- THE PROBLEM
Give an exact copy of the lines from the beginning of the listing below to the "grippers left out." line, inclusive.

- RECORDED INFORMATION
....
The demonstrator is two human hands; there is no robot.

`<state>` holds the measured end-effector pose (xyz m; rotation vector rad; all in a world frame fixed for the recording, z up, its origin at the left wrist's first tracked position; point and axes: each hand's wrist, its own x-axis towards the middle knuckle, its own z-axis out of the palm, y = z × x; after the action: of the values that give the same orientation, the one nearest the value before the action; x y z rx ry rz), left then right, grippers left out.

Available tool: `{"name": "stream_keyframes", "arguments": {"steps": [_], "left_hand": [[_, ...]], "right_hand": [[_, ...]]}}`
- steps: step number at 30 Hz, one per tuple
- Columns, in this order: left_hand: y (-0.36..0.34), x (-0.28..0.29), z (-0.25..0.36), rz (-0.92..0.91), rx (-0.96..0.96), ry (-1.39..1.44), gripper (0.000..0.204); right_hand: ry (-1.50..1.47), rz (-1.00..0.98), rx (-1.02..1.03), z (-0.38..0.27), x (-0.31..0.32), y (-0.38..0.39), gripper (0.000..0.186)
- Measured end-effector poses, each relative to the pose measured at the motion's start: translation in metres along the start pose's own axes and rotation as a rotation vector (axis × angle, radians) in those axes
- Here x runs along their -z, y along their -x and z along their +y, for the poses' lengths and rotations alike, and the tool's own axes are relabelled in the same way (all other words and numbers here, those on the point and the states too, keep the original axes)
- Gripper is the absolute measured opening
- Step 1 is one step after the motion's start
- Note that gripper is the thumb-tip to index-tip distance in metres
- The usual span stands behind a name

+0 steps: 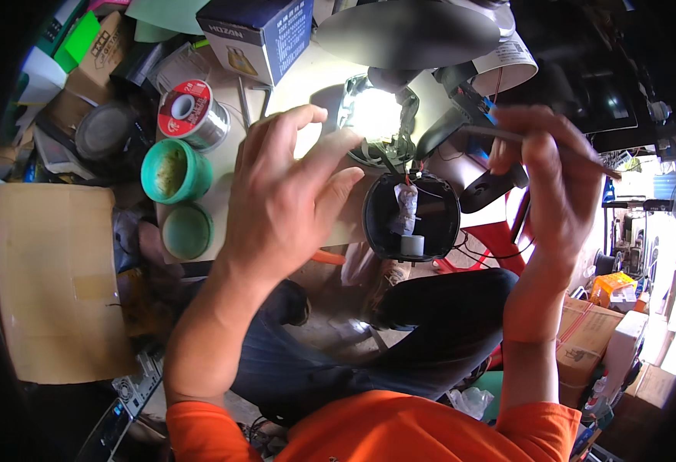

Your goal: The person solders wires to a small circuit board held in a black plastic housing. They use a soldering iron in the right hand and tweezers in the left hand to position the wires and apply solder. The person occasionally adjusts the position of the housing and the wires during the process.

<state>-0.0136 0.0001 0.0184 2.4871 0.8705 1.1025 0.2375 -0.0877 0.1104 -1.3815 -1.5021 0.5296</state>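
My left hand (286, 181) is raised over the table with its fingers apart and nothing in them. Its fingertips come near the glaring white light of an opened device (359, 146), whose detail is washed out. Below that lies a round black housing (374, 223), joined by thin wires. Inside it sit a white wrapped bundle (406, 206) and a small white block (412, 246). On the right, my right hand (551, 177) grips a thin dark rod-like tool (486, 132), tip pointing left toward the device; blur hides its exact kind.
Left on the table stand a solder spool (213, 129), a green jar (193, 173) of yellowish paste and its green lid (187, 232). A dark blue box (245, 38) stands behind. A grey lamp head (407, 35) overhangs the back. A cardboard box (53, 277) stands lower left.
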Motion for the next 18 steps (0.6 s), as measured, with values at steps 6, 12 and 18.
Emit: {"name": "stream_keyframes", "arguments": {"steps": [6, 12, 18], "left_hand": [[-0.005, -0.012, -0.008, -0.089, -0.016, -0.040, 0.029], [-0.006, -0.021, -0.016, -0.061, -0.017, 0.112, 0.020], [0.001, -0.021, -0.017, -0.151, 0.115, 0.193, 0.026]], "right_hand": [[0.105, -0.108, -0.053, 0.013, 0.010, -0.036, 0.038], [0.177, -0.070, -0.167, 0.010, 0.008, -0.056, 0.020], [0.067, -0.136, -0.154, 0.029, 0.003, -0.058, 0.019]]}}
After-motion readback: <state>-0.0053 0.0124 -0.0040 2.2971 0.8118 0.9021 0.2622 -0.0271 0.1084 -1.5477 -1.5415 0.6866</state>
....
- EXERCISE RESULT
The demonstrator is two human hands; there is no robot.

`<state>` holds the measured end-effector pose (xyz m; rotation vector rad; all in a world frame fixed for the recording, z up, its origin at the left wrist's first tracked position; point and axes: each hand's wrist, its own x-axis towards the middle knuckle, its own z-axis out of the palm, y = z × x; after the action: of the values that give the same orientation, the one nearest the value before the action; x y z rx ry rz), left then right, grippers left out.

No additional output is expected.